Parent: Processor Architectures

Intel and AMD Historical, Pentium 4, AMD Opteron, Dual Core, Pentium M to Core 2, Nehalem, Sandy Bridge to Haswell, Hyper-Threading, SIMD Extensions

Opteron

Where as Athlon established AMD as a top tier microprocessor in personaly computers, Opteron established AMD in the server market. The main innovative features of the Opteron processor architecture are:

  1. 1) Hyper-Transport replacing shared front-side bus (FSB)
  2. 2) Integrated memory controller
  3. 3) 64-bit Instruction set extensions
  4. 4) Extending general purpose & FP registers from 8 to 16
  5. 5) fully pipelined floating point

The Hyper-Transport point-to-point protocol enables higher total bandwidth per pin and lower latency than shared bus. The integrated memory controller reduces memory latency and improves performance probably in the range of 15-20%.
By itself, extending the instruction set architecture from 32-bit to 64-bit is not difficult, but Intel refused to consider this, reserving 64-bit ISA for Itanium. Only when it gradually became clear that Itanium was not going to arrive soon in a meaningful manner was the magnitude of this blunder realized. However, expanding the number of general purpose (integer) and floating point registers from 8 to 16 each in 64-bit mode was a very innovative. Intel architects swore that this could not be done. It was said that Sun Microsystems provided assistance on the instruction set architecture.

At the time, the plurality of Intel's the high-end CPU came from business desktops, for which the premium performance metric was integer performance.
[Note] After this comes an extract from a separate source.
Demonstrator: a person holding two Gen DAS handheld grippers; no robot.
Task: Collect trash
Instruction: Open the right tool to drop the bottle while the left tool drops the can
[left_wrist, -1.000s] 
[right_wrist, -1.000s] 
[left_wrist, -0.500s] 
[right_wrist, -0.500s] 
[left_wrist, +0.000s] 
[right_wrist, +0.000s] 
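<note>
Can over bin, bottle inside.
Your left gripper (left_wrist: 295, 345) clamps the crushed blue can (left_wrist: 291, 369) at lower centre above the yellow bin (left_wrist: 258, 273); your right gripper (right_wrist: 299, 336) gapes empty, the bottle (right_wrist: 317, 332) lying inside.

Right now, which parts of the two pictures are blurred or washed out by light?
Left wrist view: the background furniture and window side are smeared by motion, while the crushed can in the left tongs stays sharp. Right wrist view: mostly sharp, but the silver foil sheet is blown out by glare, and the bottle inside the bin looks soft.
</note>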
The workstation division/group at Intel was newly formed at the time, and did not know how to present a coherent set of achievable requirements that would be taken seriously. The gaming market had not yet achieved the market force that it is today. So Intel was not willing to set a requirement for floating point performance to match or exceed that of the RISC processors, then prominent in the professional workstation space. AMD however was willing to invest silicon in a fully pipelined floating point unit. This earned AMD and Opteron the respect and loyalty of the gaming market in the years that followed.

Like the Pentium Pro, the Opteron core implemented out-of-order 3-wide superscalar execution units. Beyond that, Opteron has several other micro-architectural innovations to be competitive in the Pentium 4 time frame.

Opteron DC 90nm

Dual-Core Opteron, 90nm, 199mm2, 2x1M L2, 233M transistors (2005/6)

AMD Opteron quad-core processors and later

Below are the recent Opterons:
quad-core Barcelona 65nm, 285mm2 4x512K L2, 2M L3, 463M transistors (2007),
quad-core Shanghai 45nm, 258mm2, 6M L3, 758M transistors (2008),
six-core Istanbul 45nm, 346mm2, 6M L3, 904M transistors (2009).

Barcelona Shanghai Istanbul Athlon_II_X4

Quad-Core Barcelona 65nm, QC Shanghai 45nm, six-core Istanbul and Athlon II X4?

The most recent AMD Opteron, Magny-Cours, has two Istanbul die in a single package for 12-cores. Two Istanbul die representing Magny-Cours is shown next to Nehalem-EX approximately to scale. Per above, each Istanbul die is 346mm2 and Nehalem-EX is 684mm2.

Istanbul Istanbul Nehalem-EX
Istanbul and Nehalem-EX. The scaling is obviously incorrect. The two Istanbul die combined should be larger than Nehalem-EX. I will recalibrate my images when soon?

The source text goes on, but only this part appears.